He smiled and pushed back her blond bangs so he could inspect her goose egg more closely. “I wonder if, five months ago, you’d have fought back—or fought at all—for what was yours? Not that I condone you going after Martin.” Cam frowned. “He confessed to everything today, Molly. Not only did he change figures on two of your flight programs, but he did it to another engineering student, too.”

Cam’s touch was fleeting, and Molly savored his closeness and care. “Not to mention the assault on me.”

“He’s up on charges for that, too.” Cam allowed his fingers to drop away from her hairline and he tilted her chin. “How are the nose and mouth?”

“When I hit the floor I just jarred my whole head. My nose is fine, and I have a small cut inside the corner of my mouth. That’s all.”

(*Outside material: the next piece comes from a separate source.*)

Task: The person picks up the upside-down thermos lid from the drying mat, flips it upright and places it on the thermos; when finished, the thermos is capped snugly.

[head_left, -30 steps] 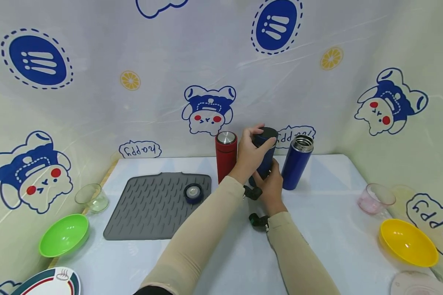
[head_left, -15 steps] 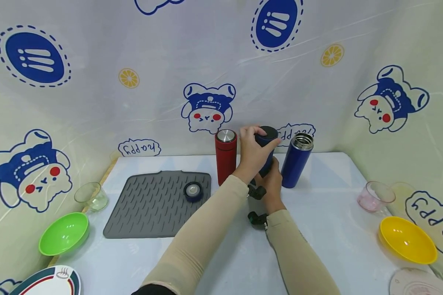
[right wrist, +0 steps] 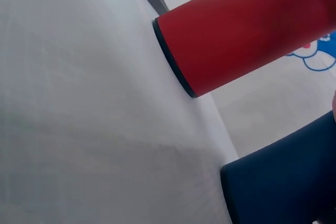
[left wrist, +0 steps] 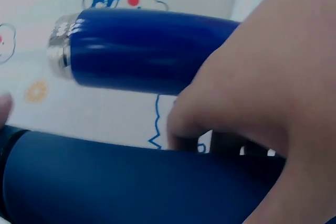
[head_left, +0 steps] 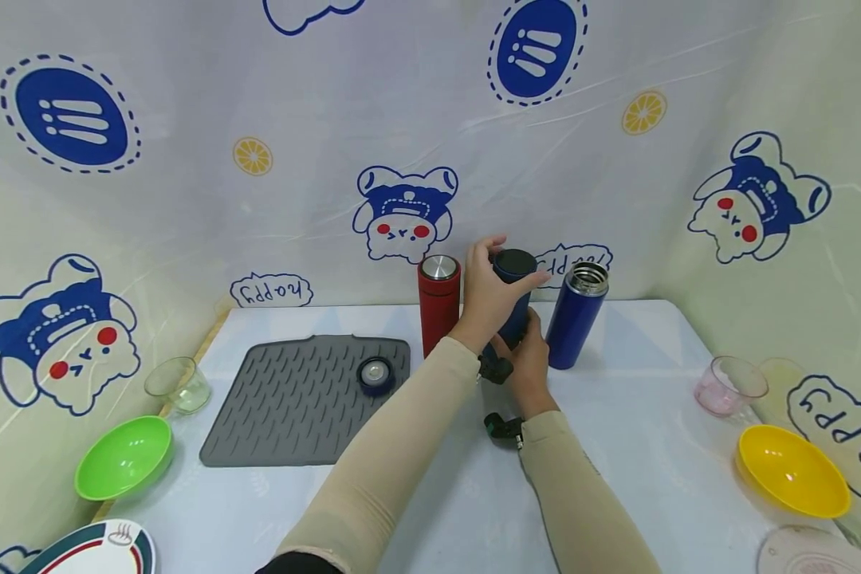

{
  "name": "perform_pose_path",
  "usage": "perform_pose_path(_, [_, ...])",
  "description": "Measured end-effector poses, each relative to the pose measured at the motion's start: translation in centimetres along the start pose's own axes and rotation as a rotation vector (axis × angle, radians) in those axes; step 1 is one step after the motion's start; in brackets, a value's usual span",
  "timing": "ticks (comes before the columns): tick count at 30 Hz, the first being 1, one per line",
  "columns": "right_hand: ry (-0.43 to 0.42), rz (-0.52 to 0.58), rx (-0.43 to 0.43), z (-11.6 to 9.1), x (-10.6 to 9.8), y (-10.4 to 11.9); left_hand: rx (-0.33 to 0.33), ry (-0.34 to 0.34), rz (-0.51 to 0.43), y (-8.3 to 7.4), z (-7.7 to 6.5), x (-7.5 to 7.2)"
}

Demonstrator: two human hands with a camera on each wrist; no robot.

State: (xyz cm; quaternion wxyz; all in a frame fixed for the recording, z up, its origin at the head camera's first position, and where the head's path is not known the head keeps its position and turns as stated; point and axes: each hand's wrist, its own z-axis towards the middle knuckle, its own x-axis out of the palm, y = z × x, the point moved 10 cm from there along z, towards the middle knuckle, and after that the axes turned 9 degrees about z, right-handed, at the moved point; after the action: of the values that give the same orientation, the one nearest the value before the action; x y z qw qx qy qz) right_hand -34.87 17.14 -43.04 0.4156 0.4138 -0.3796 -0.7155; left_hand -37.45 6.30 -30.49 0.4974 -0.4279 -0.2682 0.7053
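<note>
Navy bottle (head_left: 514,319) has the left hand (head_left: 485,296) curled round its top, right hand (head_left: 528,360) gripping its lower body.

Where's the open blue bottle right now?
In the head view, the open blue bottle stands on the table, rightmost of three bottles, just right of the dark bottle that the left hand and right hand hold.

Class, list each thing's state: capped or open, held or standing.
Dark blue flask: capped, held in left hand and right hand.
Red flask: capped, standing.
Bright blue flask: uncapped, standing.
Loose lid: on the grey mat.
Grey mat: flat.
Green bowl: upright.
Yellow bowl: upright.
Greenish glass: upright.
Pinkish glass: upright.
Plate: face up.
Pale pinkish item: cropped, unclear.
</note>
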Motion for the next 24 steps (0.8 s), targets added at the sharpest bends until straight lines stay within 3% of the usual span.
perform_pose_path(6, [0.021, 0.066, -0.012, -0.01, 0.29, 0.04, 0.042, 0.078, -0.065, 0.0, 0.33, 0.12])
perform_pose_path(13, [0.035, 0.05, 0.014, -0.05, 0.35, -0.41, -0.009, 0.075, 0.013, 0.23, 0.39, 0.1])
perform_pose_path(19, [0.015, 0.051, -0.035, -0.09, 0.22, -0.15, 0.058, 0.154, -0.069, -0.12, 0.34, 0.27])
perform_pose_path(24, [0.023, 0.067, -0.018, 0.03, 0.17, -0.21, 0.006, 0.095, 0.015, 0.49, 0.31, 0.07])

“At first I thought you might have broken your nose or lost some teeth,” Cam admitted. With the huge bouquet of flowers still between them, he knew it was useless to embrace her. Which was exactly what he wanted to do. Reluctantly, he released Molly and walked with her into the kitchen.

With a laugh, Molly placed the flowers on the drain board and hunted up a vase to place them in. “I’ve got a hard head, Cam, so no real damage was done. This will end Martin’s career, won’t it?”

Sitting down at the table, which was set with Oriental-designed plates rimmed in gold, and gold-colored flatware, he nodded. “He’ll get court-martialed for this,” he promised grimly.

Molly cut the stems of the bouquet of flowers one by one and placed them in a cobalt-blue vase. “I can’t believe any pilot would do what he did. Doesn’t say much for competitiveness, does it?”

“Martin went overboard.” Cam watched Molly arrange the flowers, her every movement graceful and lovely to watch. “Did you call your father and tell him what happened?” he asked her finally.

“No.” Molly put the vase at one end of the table, pleased with her artistry. “Why should I? He didn’t care that I almost drowned in the Chesapeake after ejecting. Why would he care if I got into a brawl with a male pilot?”

Cam said nothing, but he saw the hurt in Molly’s eyes. She poured them each a glass of white wine and placed a shrimp salad before him. She sat down at his elbow.

“You didn’t have to make me dinner, you know,” Cam said, enjoying each forkful of the tangy salad.

“I wanted to. It’s so much fun watching you enjoy every bite. I’ve never met a man who loved his food as much as you do.”

“It comes from seven years of being spoiled,” Cam told her.

The reference to his past caused a twinge in Molly’s heart. She kept her head bent and continued to eat.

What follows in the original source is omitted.